Aim of the exercise:
From the entries below, reproduce exactly the line containing "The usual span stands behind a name", the line containing "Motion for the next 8", and every line in between, with nothing added.
[[ Records for the task open ]]
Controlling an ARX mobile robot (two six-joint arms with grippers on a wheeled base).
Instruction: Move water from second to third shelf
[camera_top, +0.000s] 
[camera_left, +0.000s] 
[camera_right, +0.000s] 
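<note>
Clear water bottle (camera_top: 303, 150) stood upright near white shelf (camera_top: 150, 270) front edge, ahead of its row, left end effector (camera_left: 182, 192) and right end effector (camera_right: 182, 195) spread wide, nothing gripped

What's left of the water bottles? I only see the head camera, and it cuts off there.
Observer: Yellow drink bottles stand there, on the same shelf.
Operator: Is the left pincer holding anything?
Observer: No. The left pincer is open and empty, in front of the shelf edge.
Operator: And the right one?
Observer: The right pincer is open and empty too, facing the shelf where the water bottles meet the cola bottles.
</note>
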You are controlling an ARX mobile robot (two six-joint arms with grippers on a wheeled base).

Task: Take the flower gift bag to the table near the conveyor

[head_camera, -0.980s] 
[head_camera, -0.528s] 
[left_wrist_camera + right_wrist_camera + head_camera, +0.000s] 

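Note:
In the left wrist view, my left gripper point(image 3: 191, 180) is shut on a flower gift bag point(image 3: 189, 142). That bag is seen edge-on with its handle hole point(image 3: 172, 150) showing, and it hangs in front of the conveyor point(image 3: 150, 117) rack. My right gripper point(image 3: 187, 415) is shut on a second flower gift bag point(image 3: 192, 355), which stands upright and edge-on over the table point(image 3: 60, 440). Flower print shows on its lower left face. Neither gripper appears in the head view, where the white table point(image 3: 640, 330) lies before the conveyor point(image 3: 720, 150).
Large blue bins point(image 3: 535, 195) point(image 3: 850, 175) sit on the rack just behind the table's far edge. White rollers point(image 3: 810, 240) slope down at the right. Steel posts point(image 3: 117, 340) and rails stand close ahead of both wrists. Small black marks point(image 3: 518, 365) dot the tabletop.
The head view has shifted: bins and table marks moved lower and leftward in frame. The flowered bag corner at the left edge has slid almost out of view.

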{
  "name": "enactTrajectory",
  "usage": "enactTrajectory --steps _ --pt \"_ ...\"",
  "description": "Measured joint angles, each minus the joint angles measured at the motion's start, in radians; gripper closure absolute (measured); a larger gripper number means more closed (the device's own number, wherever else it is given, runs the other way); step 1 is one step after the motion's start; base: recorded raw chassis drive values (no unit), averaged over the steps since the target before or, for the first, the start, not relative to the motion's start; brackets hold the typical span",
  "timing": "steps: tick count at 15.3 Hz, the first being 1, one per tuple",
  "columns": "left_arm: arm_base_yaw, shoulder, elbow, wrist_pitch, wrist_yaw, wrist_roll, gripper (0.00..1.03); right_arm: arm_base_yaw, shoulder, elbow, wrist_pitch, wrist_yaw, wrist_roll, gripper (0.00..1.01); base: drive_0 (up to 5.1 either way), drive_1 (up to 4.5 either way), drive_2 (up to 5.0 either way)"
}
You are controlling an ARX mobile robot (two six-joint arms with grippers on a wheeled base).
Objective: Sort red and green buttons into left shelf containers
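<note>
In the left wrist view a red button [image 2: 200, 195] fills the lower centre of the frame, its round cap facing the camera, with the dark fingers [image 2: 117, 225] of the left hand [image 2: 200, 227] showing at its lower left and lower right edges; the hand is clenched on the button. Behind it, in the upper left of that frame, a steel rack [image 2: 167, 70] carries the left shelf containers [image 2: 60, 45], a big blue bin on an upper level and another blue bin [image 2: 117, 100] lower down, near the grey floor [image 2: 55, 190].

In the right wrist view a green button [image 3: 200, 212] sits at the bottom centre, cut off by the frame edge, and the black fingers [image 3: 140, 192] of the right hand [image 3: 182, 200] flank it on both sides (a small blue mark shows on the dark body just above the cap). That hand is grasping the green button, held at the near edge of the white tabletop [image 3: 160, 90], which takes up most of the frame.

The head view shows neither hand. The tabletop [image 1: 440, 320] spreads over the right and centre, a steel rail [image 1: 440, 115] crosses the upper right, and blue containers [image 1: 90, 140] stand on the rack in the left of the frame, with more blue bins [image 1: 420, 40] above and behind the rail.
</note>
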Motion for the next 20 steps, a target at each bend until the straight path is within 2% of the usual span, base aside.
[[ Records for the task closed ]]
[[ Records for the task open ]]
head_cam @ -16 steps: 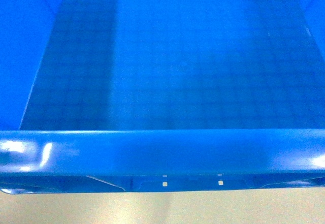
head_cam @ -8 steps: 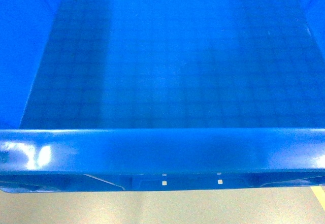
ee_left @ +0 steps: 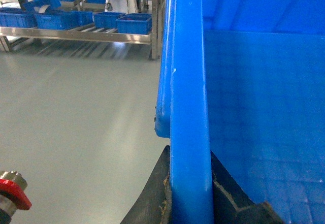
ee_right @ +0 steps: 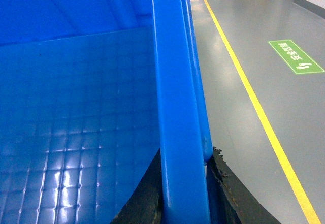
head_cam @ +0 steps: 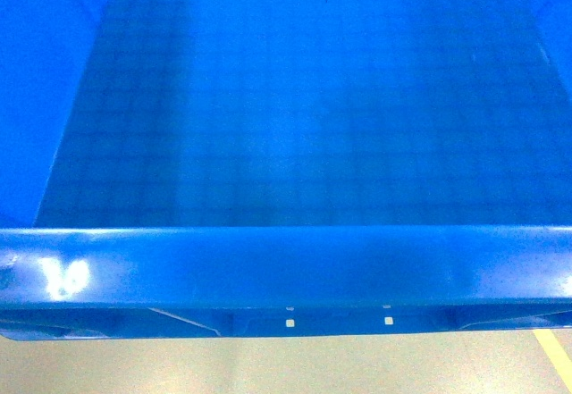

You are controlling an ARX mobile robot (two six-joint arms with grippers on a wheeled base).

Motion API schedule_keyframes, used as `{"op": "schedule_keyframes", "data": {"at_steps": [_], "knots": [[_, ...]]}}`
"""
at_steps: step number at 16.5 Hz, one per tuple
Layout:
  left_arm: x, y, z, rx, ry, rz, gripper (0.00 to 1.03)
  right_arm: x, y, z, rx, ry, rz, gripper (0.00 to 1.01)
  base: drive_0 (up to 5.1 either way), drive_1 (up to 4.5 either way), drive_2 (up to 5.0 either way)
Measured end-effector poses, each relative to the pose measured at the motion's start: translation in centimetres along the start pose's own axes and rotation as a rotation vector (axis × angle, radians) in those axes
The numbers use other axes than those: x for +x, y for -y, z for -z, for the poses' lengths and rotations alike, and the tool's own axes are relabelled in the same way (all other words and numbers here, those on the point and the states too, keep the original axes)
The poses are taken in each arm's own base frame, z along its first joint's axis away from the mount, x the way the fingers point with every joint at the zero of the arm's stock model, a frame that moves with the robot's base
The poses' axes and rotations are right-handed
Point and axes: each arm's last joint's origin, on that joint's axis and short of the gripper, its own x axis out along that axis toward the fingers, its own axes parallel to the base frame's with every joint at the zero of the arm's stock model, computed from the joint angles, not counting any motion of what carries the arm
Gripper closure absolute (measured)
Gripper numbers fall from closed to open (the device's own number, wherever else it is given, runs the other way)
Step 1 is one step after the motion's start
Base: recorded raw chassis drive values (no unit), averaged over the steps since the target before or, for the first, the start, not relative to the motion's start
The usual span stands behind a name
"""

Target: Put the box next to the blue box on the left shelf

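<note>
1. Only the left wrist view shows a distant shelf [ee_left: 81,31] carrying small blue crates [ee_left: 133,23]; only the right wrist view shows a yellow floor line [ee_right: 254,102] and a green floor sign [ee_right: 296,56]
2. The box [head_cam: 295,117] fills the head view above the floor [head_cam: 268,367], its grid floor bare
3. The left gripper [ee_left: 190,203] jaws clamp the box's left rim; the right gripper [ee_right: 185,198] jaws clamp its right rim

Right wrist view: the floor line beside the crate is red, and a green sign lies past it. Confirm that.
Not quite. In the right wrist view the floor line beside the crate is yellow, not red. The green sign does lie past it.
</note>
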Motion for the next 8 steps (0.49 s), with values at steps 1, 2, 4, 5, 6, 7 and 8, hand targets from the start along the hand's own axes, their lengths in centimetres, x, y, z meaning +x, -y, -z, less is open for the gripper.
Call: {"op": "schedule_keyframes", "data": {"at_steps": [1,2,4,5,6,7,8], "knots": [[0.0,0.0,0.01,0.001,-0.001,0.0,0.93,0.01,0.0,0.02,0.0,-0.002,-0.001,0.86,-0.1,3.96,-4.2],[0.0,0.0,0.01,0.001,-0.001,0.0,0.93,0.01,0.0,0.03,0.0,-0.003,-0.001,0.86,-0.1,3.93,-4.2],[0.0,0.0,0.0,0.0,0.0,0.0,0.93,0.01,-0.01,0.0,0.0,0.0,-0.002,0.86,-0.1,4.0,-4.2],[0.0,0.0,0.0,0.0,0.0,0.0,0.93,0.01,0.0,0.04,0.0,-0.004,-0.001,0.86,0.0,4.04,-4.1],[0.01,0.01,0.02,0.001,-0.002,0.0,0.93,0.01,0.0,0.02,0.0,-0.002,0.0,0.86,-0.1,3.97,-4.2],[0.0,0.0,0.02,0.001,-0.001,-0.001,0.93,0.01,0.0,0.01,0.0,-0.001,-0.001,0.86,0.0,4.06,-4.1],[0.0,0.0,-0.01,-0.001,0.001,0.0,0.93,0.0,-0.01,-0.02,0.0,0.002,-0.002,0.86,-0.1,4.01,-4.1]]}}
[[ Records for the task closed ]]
Result:
The usual span stands behind a name
"""

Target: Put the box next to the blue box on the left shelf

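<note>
1. Only the left wrist view shows a distant shelf [ee_left: 81,31] carrying small blue crates [ee_left: 133,23]; only the right wrist view shows a yellow floor line [ee_right: 254,102] and a green floor sign [ee_right: 296,56]
2. The box [head_cam: 295,117] fills the head view above the floor [head_cam: 268,367], its grid floor bare
3. The left gripper [ee_left: 190,203] jaws clamp the box's left rim; the right gripper [ee_right: 185,198] jaws clamp its right rim

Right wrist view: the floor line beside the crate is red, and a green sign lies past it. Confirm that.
Not quite. In the right wrist view the floor line beside the crate is yellow, not red. The green sign does lie past it.
</note>
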Motion for the next 8 steps (0.49 s), with values at steps 1, 2, 4, 5, 6, 7 and 8, hand targets from the start along the hand's own axes, their lengths in centimetres, x, y, z meaning +x, -y, -z, less is open for the gripper.

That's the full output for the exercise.